- **What this task involves**:
In the data below, find the line that contains "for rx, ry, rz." and the line that contains "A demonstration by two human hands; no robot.". Copy both, plus every line between them, exactly.

- **Collected data**:
+++
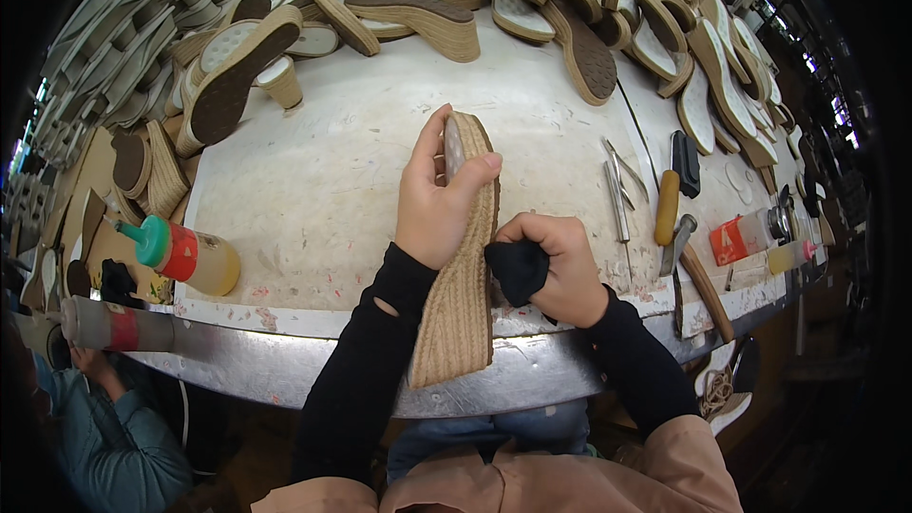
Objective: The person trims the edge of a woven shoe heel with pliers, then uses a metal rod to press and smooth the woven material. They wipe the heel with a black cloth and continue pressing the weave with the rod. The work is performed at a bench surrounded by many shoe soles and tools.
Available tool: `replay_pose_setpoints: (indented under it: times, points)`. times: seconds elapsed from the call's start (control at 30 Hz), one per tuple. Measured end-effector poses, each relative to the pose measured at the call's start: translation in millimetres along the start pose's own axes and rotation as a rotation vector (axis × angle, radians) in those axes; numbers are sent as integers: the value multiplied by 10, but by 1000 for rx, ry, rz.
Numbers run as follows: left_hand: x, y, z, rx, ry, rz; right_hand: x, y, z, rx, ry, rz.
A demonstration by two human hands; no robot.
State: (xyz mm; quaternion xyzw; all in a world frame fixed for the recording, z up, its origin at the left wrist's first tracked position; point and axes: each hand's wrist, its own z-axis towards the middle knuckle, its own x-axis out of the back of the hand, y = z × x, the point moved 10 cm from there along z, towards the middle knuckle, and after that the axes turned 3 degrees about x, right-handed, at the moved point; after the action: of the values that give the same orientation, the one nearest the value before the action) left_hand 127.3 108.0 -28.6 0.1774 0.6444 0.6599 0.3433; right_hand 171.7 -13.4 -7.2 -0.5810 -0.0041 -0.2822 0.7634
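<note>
At nine o'clock, another person's hand in a teal sleeve shows below the table's metal rim, near a grey tube with a red band. Just above it, a squeeze bottle with a green cap lies on its side on the pale table. Toward ten and eleven o'clock, wedge soles are piled at the table's far edge, and the pile runs on through twelve to two o'clock. In the middle, the left hand is clamped around the upper part of a rope-wrapped wedge sole, thumb over its top edge, fingers behind it; the sole stands on edge, its lower end hanging over the near rim at six o'clock. Just right of it, the right hand is closed in a fist on a black cloth, which is pressed against the sole's rope side. At three o'clock lie thin metal tools, a knife with a yellow handle, a hammer and an orange bottle.
</note>
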Motion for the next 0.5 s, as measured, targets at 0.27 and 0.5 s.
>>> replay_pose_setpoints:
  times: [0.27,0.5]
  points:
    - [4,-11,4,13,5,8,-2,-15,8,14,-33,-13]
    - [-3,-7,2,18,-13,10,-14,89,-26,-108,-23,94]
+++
- **Problem solution**:
Available tool: `replay_pose_setpoints: (indented under it: times, points)`. times: seconds elapsed from the call's start (control at 30 Hz), one per tuple. Measured end-effector poses, each relative to the pose measured at the call's start: translation in millimetres along the start pose's own axes and rotation as a rotation vector (axis × angle, radians) in those axes; numbers are sent as integers: the value multiplied by 10, but by 1000 for rx, ry, rz.
Numbers run as follows: left_hand: x, y, z, rx, ry, rz; right_hand: x, y, z, rx, ry, rz.
A demonstration by two human hands; no robot.

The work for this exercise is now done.